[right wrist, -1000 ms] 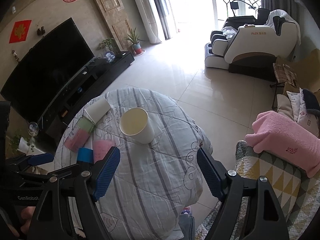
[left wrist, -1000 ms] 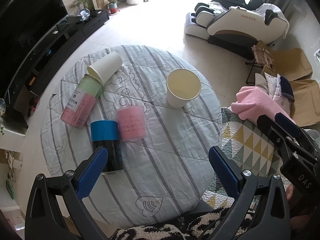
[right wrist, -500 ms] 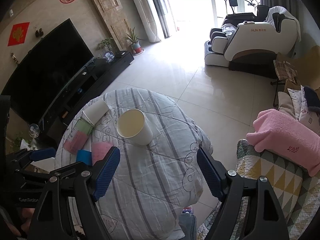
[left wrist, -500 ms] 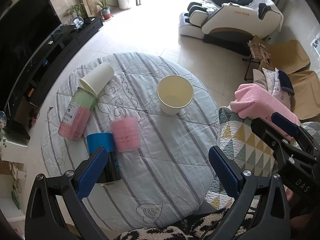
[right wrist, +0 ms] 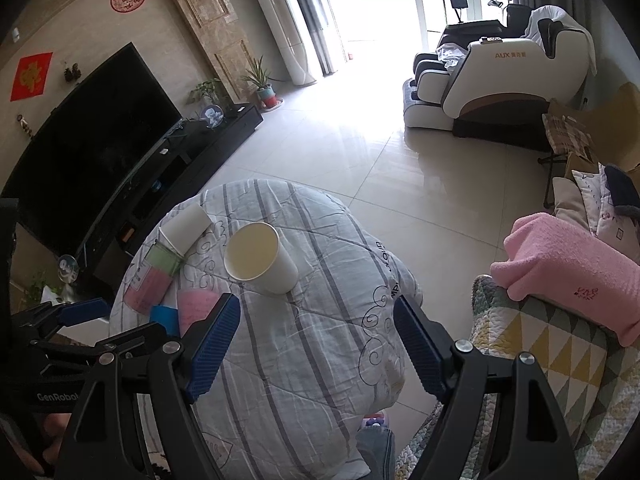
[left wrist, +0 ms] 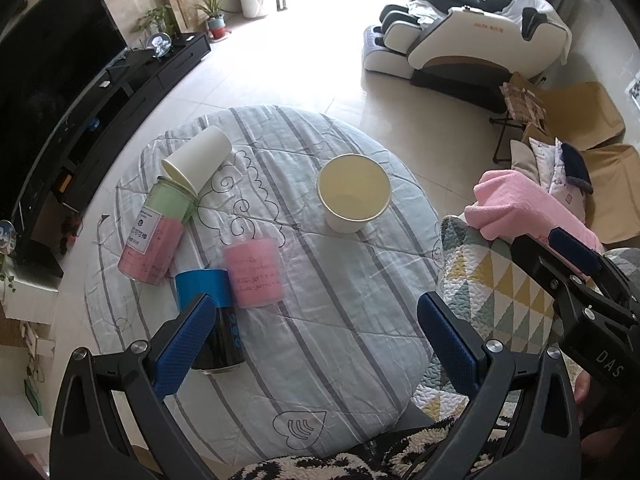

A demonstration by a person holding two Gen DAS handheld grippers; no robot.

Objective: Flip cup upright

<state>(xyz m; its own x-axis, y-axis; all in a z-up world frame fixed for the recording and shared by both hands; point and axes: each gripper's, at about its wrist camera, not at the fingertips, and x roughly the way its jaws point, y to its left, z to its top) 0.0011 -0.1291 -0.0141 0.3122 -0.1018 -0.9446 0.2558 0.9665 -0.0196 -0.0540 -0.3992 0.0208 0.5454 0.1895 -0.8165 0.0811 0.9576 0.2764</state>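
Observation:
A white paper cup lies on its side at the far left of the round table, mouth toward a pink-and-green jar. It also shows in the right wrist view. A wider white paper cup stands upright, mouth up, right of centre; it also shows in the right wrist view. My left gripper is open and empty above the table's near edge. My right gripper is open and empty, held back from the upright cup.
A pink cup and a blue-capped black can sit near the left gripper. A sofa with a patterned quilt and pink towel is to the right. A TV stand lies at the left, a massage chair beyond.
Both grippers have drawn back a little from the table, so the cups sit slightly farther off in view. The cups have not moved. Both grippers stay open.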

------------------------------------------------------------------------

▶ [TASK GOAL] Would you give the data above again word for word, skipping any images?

▶ [EXERCISE RESULT]
[right wrist, -1000 ms] 
[left wrist, -1000 ms] 
[right wrist, -500 ms] 
[left wrist, -500 ms] 
[right wrist, +0 ms] 
[left wrist, +0 ms] 

A demonstration by a person holding two Gen DAS handheld grippers; no robot.

Objective: Flip cup upright

<state>(xyz m; its own x-axis, y-axis; all in a z-up world frame fixed for the recording and shared by both hands; point and axes: each gripper's, at about its wrist camera, not at the fingertips, and x roughly the way its jaws point, y to its left, z to its top) 0.0011 -0.1291 -0.0141 0.3122 -0.1018 -0.9446 0.2558 0.9665 -0.0196 -0.0540 -0.3992 0.0208 0.5454 0.1895 -0.8165 0.0811 0.9576 0.2764</state>
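Observation:
A white paper cup lies on its side at the far left of the round table, mouth toward a pink-and-green jar. It also shows in the right wrist view. A wider white paper cup stands upright, mouth up, right of centre; it also shows in the right wrist view. My left gripper is open and empty above the table's near edge. My right gripper is open and empty, held back from the upright cup.
A pink cup and a blue-capped black can sit near the left gripper. A sofa with a patterned quilt and pink towel is to the right. A TV stand lies at the left, a massage chair beyond.
Both grippers have drawn back a little from the table, so the cups sit slightly farther off in view. The cups have not moved. Both grippers stay open.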

This answer requires no additional content.